- Your objective
Every record must be copied out exactly.

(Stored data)
________
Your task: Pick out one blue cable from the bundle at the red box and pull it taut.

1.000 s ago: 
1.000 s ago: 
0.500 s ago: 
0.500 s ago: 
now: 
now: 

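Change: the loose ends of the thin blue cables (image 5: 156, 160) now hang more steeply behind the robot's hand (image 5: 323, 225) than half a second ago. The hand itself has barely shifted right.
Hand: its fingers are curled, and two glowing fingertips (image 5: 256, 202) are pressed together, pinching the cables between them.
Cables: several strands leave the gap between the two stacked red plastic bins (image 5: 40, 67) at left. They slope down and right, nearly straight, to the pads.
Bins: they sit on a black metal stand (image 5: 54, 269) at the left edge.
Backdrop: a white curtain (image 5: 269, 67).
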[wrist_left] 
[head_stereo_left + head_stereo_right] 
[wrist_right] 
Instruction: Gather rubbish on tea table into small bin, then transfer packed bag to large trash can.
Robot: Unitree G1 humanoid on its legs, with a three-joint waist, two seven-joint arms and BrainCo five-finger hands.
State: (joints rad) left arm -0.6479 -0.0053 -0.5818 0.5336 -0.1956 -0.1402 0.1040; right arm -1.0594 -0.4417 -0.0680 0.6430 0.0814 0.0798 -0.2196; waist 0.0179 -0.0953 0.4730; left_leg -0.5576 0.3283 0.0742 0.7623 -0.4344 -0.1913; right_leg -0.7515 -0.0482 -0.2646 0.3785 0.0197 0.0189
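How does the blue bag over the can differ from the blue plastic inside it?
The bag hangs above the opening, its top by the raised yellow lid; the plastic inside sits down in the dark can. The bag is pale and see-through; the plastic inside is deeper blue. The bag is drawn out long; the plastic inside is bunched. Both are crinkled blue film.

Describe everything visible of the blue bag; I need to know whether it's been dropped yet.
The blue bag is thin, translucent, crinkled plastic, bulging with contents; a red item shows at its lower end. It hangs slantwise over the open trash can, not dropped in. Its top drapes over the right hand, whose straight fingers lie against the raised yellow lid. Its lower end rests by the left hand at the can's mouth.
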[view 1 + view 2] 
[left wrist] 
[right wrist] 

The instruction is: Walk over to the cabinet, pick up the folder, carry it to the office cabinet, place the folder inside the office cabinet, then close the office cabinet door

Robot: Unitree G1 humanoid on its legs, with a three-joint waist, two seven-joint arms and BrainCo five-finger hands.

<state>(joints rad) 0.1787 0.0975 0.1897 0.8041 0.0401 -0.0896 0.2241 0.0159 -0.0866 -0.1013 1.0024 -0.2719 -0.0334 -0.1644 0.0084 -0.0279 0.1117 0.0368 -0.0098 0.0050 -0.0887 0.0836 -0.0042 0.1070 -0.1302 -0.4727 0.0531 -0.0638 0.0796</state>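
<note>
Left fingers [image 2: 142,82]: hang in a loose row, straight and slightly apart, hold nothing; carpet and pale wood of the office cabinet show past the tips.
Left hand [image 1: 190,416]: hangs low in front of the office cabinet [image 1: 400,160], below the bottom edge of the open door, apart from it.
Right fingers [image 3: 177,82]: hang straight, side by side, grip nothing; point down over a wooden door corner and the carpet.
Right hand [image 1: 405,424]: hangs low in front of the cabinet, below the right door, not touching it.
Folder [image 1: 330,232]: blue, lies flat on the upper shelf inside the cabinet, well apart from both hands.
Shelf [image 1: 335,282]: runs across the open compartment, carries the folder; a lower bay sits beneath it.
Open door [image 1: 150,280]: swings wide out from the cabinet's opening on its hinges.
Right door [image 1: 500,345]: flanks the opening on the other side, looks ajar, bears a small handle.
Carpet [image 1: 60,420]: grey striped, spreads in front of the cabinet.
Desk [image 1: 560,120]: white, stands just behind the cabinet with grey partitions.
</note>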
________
- Exercise output
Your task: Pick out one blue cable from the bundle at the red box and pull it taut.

1.000 s ago: 
1.000 s ago: 
0.500 s ago: 
0.500 s ago: 
now: 
now: 

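Change: the loose ends of the thin blue cables (image 5: 156, 160) now hang more steeply behind the robot's hand (image 5: 323, 225) than half a second ago. The hand itself has barely shifted right.
Hand: its fingers are curled, and two glowing fingertips (image 5: 256, 202) are pressed together, pinching the cables between them.
Cables: several strands leave the gap between the two stacked red plastic bins (image 5: 40, 67) at left. They slope down and right, nearly straight, to the pads.
Bins: they sit on a black metal stand (image 5: 54, 269) at the left edge.
Backdrop: a white curtain (image 5: 269, 67).
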[wrist_left] 
[head_stereo_left + head_stereo_right] 
[wrist_right] 
Instruction: Gather rubbish on tea table into small bin, then transfer packed bag to large trash can.
Robot: Unitree G1 humanoid on its legs, with a three-joint waist, two seven-joint arms and BrainCo five-finger hands.
State: (joints rad) left arm -0.6479 -0.0053 -0.5818 0.5336 -0.1956 -0.1402 0.1040; right arm -1.0594 -0.4417 -0.0680 0.6430 0.0814 0.0798 -0.2196; waist 0.0179 -0.0953 0.4730; left_leg -0.5576 0.3283 0.0742 0.7623 -0.4344 -0.1913; right_leg -0.7515 -0.0482 -0.2646 0.3785 0.0197 0.0189
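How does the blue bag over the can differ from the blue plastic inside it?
The bag hangs above the opening, its top by the raised yellow lid; the plastic inside sits down in the dark can. The bag is pale and see-through; the plastic inside is deeper blue. The bag is drawn out long; the plastic inside is bunched. Both are crinkled blue film.

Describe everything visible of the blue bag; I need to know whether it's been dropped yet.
The blue bag is thin, translucent, crinkled plastic, bulging with contents; a red item shows at its lower end. It hangs slantwise over the open trash can, not dropped in. Its top drapes over the right hand, whose straight fingers lie against the raised yellow lid. Its lower end rests by the left hand at the can's mouth.
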[view 1 + view 2] 
[left wrist] 
[right wrist] 

The instruction is: Walk over to the cabinet, pick up the folder, carry it to the office cabinet, place the folder inside the office cabinet, then close the office cabinet door

Robot: Unitree G1 humanoid on its legs, with a three-joint waist, two seven-joint arms and BrainCo five-finger hands.

<state>(joints rad) 0.1787 0.0975 0.1897 0.8041 0.0401 -0.0896 0.2241 0.0159 -0.0866 -0.1013 1.0024 -0.2719 -0.0334 -0.1644 0.0084 -0.0279 0.1117 0.0368 -0.0098 0.0050 -0.0887 0.0836 -0.0042 0.1070 -0.1302 -0.4727 0.0531 -0.0638 0.0796</state>
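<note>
Left fingers [image 2: 142,82]: hang in a loose row, straight and slightly apart, hold nothing; carpet and pale wood of the office cabinet show past the tips.
Left hand [image 1: 190,416]: hangs low in front of the office cabinet [image 1: 400,160], below the bottom edge of the open door, apart from it.
Right fingers [image 3: 177,82]: hang straight, side by side, grip nothing; point down over a wooden door corner and the carpet.
Right hand [image 1: 405,424]: hangs low in front of the cabinet, below the right door, not touching it.
Folder [image 1: 330,232]: blue, lies flat on the upper shelf inside the cabinet, well apart from both hands.
Shelf [image 1: 335,282]: runs across the open compartment, carries the folder; a lower bay sits beneath it.
Open door [image 1: 150,280]: swings wide out from the cabinet's opening on its hinges.
Right door [image 1: 500,345]: flanks the opening on the other side, looks ajar, bears a small handle.
Carpet [image 1: 60,420]: grey striped, spreads in front of the cabinet.
Desk [image 1: 560,120]: white, stands just behind the cabinet with grey partitions.
</note>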

The exercise has been answered completely.